■ The task: Each line below is to be copied exactly as it appears.

■ Input material:

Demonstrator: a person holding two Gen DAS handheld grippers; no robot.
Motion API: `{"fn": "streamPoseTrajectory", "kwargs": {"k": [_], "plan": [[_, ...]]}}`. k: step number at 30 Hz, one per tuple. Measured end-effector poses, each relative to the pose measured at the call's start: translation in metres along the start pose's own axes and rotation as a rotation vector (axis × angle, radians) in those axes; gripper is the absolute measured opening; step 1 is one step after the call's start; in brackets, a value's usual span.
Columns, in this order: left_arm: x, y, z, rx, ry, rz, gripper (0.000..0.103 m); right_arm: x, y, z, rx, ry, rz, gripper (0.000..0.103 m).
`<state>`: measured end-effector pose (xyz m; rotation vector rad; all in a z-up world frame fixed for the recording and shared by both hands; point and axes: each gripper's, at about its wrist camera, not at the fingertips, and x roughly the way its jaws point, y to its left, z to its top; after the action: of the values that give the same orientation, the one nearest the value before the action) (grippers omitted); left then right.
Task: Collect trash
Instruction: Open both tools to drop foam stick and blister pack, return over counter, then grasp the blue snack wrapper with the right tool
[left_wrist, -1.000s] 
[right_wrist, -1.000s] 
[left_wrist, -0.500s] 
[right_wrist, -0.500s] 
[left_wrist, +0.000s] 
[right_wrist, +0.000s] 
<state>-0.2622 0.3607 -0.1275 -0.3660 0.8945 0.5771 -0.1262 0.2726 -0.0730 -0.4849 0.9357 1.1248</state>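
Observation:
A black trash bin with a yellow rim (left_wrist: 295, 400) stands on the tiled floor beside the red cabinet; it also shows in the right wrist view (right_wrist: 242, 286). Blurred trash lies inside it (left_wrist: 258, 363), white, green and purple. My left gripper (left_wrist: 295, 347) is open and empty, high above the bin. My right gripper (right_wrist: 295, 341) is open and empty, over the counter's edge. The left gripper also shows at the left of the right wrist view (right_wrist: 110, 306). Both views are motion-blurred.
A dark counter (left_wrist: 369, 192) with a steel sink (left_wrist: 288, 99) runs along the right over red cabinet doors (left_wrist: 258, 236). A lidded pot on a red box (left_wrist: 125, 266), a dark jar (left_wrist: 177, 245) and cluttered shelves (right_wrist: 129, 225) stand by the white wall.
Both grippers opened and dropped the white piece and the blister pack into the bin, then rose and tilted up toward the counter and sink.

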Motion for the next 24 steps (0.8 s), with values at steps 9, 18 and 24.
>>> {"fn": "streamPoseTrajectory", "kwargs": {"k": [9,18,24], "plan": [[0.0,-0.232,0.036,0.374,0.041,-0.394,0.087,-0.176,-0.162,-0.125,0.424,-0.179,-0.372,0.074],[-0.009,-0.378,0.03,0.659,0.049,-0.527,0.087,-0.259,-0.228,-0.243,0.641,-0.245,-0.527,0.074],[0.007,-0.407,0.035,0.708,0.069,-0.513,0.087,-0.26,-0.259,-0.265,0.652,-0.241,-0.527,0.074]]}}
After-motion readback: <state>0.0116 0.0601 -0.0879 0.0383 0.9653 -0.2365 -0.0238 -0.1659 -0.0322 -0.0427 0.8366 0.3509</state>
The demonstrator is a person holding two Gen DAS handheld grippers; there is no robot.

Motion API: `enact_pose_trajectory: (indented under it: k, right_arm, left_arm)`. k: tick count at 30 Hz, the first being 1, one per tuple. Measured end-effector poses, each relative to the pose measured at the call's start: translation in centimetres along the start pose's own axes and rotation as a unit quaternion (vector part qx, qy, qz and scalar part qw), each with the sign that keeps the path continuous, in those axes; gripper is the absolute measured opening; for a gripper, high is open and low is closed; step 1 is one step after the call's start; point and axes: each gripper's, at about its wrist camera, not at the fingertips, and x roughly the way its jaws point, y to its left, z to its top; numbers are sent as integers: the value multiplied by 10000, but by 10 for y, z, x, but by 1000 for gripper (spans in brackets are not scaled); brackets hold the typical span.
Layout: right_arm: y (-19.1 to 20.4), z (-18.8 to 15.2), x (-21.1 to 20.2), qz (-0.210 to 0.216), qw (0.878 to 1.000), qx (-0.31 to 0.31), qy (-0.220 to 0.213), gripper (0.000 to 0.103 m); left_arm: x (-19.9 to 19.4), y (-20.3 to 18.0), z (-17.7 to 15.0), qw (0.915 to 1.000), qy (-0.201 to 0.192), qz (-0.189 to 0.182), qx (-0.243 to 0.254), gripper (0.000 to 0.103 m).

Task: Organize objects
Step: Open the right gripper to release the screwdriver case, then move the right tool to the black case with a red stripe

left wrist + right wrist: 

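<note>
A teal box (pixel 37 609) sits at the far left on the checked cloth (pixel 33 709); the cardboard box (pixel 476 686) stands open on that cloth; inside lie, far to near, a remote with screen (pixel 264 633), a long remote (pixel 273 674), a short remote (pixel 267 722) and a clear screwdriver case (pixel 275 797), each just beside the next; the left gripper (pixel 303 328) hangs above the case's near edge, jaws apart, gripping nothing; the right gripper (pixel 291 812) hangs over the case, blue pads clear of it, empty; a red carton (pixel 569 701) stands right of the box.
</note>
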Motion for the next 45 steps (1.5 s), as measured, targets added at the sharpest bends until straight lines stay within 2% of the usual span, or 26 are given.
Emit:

■ The answer:
Demonstrator: a person holding two Gen DAS handheld grippers; no robot.
Motion API: `{"fn": "streamPoseTrajectory", "kwargs": {"k": [_], "plan": [[_, ...]]}}`. k: step number at 30 Hz, one per tuple. Measured end-effector poses, each relative to the pose measured at the call's start: translation in metres along the start pose's own axes and rotation as a rotation vector (axis × angle, radians) in those axes; gripper is the absolute measured opening; step 1 is one step after the call's start; in brackets, a value's usual span.
Columns, in this order: left_arm: x, y, z, rx, ry, rz, gripper (0.000..0.103 m); right_arm: x, y, z, rx, ry, rz, gripper (0.000..0.103 m).
`<state>`: measured end-effector pose (xyz m; rotation vector rad; all in a z-up world frame fixed for the recording and shared by both hands; point and axes: each gripper's, at about its wrist camera, not at the fingertips, and x roughly the way its jaws point, y to its left, z to its top; after the action: of the values that give the same orientation, the one nearest the value before the action) (grippers omitted); left then right.
Task: Collect trash
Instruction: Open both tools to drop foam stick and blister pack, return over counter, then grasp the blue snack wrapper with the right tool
[left_wrist, -1.000s] 
[right_wrist, -1.000s] 
[left_wrist, -0.500s] 
[right_wrist, -0.500s] 
[left_wrist, +0.000s] 
[right_wrist, +0.000s] 
<state>-0.2622 0.3607 -0.1275 -0.3660 0.8945 0.5771 -0.1262 0.2726 -0.0730 -0.4849 0.9357 1.1248</state>
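Observation:
A black trash bin with a yellow rim (left_wrist: 295, 400) stands on the tiled floor beside the red cabinet; it also shows in the right wrist view (right_wrist: 242, 286). Blurred trash lies inside it (left_wrist: 258, 363), white, green and purple. My left gripper (left_wrist: 295, 347) is open and empty, high above the bin. My right gripper (right_wrist: 295, 341) is open and empty, over the counter's edge. The left gripper also shows at the left of the right wrist view (right_wrist: 110, 306). Both views are motion-blurred.
A dark counter (left_wrist: 369, 192) with a steel sink (left_wrist: 288, 99) runs along the right over red cabinet doors (left_wrist: 258, 236). A lidded pot on a red box (left_wrist: 125, 266), a dark jar (left_wrist: 177, 245) and cluttered shelves (right_wrist: 129, 225) stand by the white wall.
Both grippers opened and dropped the white piece and the blister pack into the bin, then rose and tilted up toward the counter and sink.
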
Motion for the next 24 steps (0.8 s), with values at steps 9, 18 and 24.
>>> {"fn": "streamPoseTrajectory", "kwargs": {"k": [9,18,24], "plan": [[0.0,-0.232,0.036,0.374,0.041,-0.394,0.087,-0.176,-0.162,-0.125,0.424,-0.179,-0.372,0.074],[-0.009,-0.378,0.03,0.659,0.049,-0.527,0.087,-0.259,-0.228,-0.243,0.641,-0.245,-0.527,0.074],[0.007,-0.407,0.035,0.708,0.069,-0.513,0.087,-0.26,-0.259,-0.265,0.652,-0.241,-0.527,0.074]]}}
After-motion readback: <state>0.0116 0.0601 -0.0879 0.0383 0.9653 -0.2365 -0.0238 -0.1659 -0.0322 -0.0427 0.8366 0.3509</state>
The demonstrator is a person holding two Gen DAS handheld grippers; there is no robot.

Motion API: `enact_pose_trajectory: (indented under it: k, right_arm, left_arm)`. k: tick count at 30 Hz, the first being 1, one per tuple. Measured end-effector poses, each relative to the pose measured at the call's start: translation in centimetres along the start pose's own axes and rotation as a unit quaternion (vector part qx, qy, qz and scalar part qw), each with the sign that keeps the path continuous, in those axes; gripper is the absolute measured opening; for a gripper, high is open and low is closed; step 1 is one step after the call's start; point and axes: each gripper's, at about its wrist camera, not at the fingertips, and x roughly the way its jaws point, y to its left, z to its top; numbers are sent as integers: the value multiplied by 10000, but by 10 for y, z, x, but by 1000 for gripper (spans in brackets are not scaled); brackets hold the typical span.
Layout: right_arm: y (-19.1 to 20.4), z (-18.8 to 15.2), x (-21.1 to 20.2), qz (-0.210 to 0.216), qw (0.878 to 1.000), qx (-0.31 to 0.31), qy (-0.220 to 0.213), gripper (0.000 to 0.103 m); left_arm: x (-19.9 to 19.4), y (-20.3 to 18.0), z (-17.7 to 15.0), qw (0.915 to 1.000), qy (-0.201 to 0.192), qz (-0.189 to 0.182), qx (-0.243 to 0.254), gripper (0.000 to 0.103 m).

Task: Organize objects
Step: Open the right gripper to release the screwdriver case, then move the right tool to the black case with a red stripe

left wrist + right wrist: 

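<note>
A teal box (pixel 37 609) sits at the far left on the checked cloth (pixel 33 709); the cardboard box (pixel 476 686) stands open on that cloth; inside lie, far to near, a remote with screen (pixel 264 633), a long remote (pixel 273 674), a short remote (pixel 267 722) and a clear screwdriver case (pixel 275 797), each just beside the next; the left gripper (pixel 303 328) hangs above the case's near edge, jaws apart, gripping nothing; the right gripper (pixel 291 812) hangs over the case, blue pads clear of it, empty; a red carton (pixel 569 701) stands right of the box.
</note>
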Motion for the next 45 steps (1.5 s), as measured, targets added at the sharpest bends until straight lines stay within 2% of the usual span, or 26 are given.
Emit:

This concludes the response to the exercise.